There is something powerful about this distinction when you consider the enormous upswell in dystopian narratives in recent years. We’ve long had depictions of places or spaces that have gone to hell; pick more or less any house in Greek tragedy and you’ll find a “bad” or “abnormal” or “ill” place. But in the last several years, the flood of dystopian fiction in particular, from young adult blockbusters to genre-bending literary works, has become unavoidable. From Margaret Atwood’s MaddAddam Trilogy to The Hunger Games, from William Gibson’s Jackpot to Emily St. John Mandel’s Station Eleven, there is no shortage now of dystopias rooted in material reality.
And “flood” is the right word; it all feels like a flood. Even the proliferation of genre books over the last few decades didn’t bring with it quite this number of dystopian narratives. Dystopia now feels less like a genre than a mode that can be imported and exported between genres.
But is this true? Are we really in the weathering a flood of dystopian literature? Judging by frequency of the search term alone, this would seem to be the case:
It’s clear that usage of “dystopia” in terms of “literary genre” has increased at an increasing rate since 2005, whereas prior to that year it was relatively flat. And it also appears that the increase occurs after a massive spike in 2005, one that defibrillates the entire concept into notoriety.
A closer look reveals that, indeed, usage of the term was flat before 2005. It also shows that the spike occurred precisely in September 2005, or when Hurricane Katrina struck New Orleans:
If we go back to the original concept of dystopia, a bad place that could well come to exist, then it’s easier to understand why Katrina precipitates such a huge upswing in searches: the events following Hurricane Katrina, and, without question, the hurricane itself, exemplify our shared fears of ecological disaster, state control, and state failure. Hurricane Katrina shook American art into a greater awareness of an upbuilding disaster; it also laid bare the governmental mechanisms used to control black bodies and lives. And the initial shock of the storm itself, the lack of governmental aid and support, the violent ghettoization of New Orleans’ black population in the Hurricane’s wake — these disasters permeate the dystopian narratives that will follow over the course of the next several years.

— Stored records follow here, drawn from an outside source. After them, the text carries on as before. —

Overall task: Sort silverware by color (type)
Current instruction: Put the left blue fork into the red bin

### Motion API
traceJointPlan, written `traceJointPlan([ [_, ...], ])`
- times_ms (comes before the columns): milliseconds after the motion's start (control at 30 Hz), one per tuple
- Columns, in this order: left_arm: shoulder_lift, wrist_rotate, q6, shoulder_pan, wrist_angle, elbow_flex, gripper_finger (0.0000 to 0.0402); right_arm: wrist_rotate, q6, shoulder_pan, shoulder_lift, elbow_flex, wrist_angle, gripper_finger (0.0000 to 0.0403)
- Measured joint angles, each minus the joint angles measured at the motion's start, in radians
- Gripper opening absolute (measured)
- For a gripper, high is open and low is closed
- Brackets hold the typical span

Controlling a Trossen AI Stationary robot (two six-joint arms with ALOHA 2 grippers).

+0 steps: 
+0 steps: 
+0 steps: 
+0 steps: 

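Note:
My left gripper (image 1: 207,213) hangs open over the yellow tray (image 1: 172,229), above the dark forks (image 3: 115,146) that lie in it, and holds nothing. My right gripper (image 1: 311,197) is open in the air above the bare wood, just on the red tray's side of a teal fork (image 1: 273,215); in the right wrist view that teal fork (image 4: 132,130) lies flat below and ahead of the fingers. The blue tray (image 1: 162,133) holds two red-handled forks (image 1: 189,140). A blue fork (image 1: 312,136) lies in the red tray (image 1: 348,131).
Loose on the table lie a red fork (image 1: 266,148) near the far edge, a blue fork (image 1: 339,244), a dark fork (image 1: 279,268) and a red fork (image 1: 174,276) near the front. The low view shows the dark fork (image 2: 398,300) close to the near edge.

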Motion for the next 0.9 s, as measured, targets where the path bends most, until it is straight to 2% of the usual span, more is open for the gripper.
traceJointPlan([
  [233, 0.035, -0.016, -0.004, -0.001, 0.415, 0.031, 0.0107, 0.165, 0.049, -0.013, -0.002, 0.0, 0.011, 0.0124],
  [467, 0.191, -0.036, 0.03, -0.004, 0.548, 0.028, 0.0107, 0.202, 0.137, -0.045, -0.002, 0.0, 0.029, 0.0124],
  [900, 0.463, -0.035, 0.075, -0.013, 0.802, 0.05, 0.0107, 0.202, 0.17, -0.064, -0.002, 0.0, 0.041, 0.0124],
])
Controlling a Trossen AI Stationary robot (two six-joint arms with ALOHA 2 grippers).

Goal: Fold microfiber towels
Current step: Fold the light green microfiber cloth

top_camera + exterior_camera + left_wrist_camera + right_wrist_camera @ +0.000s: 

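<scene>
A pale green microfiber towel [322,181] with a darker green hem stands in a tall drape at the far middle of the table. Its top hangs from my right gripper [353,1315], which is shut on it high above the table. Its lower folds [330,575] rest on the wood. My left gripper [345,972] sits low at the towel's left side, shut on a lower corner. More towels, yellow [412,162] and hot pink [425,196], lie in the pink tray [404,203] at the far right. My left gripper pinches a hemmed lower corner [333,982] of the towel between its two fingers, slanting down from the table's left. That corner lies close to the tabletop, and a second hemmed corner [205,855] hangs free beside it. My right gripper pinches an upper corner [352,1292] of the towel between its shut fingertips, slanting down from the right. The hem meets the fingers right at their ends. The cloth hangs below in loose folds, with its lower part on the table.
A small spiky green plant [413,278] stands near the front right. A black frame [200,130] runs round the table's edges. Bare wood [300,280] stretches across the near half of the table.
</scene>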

Likewise, the idea of Katrina as the Prime Mover in the rise of dystopian narrative might also explain the increase in Ark narratives that would inundate cinema and visual art over the next few years. The ark came to represent humanities act of saving itself without that help of a deadlocked government. From Children of Men to Wall-E to Evan Almighty to Noah, just to name a few, the end of the last decade and the beginning of this one have been given over to the creation of ark-works at a speed we’ve never encountered.
It is sometimes asked why we never had a great novel about Hurricane Katrina. I’ll leave that debate open. But maybe it’s time to ask whether every dystopian novel written since owes its existence to the enormity of that disaster, and its lasting effect on our imaginations — our understanding of the possible.